>>>
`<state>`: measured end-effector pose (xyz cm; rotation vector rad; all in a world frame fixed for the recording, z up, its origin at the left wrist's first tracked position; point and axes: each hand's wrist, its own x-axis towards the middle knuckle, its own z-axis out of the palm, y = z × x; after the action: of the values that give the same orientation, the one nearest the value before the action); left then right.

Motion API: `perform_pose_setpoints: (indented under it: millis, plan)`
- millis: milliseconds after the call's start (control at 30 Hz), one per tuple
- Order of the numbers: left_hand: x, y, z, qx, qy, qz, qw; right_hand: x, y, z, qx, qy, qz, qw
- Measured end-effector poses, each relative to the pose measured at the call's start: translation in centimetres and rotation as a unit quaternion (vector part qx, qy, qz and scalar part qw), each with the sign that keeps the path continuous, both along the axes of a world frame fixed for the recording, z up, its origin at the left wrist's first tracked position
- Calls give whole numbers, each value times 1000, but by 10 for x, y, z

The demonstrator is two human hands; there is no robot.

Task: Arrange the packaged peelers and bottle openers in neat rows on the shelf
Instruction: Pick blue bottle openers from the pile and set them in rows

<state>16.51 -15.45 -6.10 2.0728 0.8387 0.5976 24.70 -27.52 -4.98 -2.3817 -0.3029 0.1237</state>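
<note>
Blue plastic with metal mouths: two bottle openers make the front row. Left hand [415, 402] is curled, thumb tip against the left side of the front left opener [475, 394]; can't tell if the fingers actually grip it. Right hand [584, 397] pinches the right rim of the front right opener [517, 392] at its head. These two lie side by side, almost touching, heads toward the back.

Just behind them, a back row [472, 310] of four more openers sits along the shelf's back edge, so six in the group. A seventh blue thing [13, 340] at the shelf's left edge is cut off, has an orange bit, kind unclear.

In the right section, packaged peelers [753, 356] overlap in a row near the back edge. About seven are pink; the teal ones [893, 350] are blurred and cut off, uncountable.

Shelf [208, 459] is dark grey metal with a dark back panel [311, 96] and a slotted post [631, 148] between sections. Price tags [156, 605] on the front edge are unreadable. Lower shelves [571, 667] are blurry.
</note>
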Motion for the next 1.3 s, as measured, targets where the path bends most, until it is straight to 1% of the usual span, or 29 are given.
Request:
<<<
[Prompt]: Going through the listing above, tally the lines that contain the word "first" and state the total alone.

[Response]: 2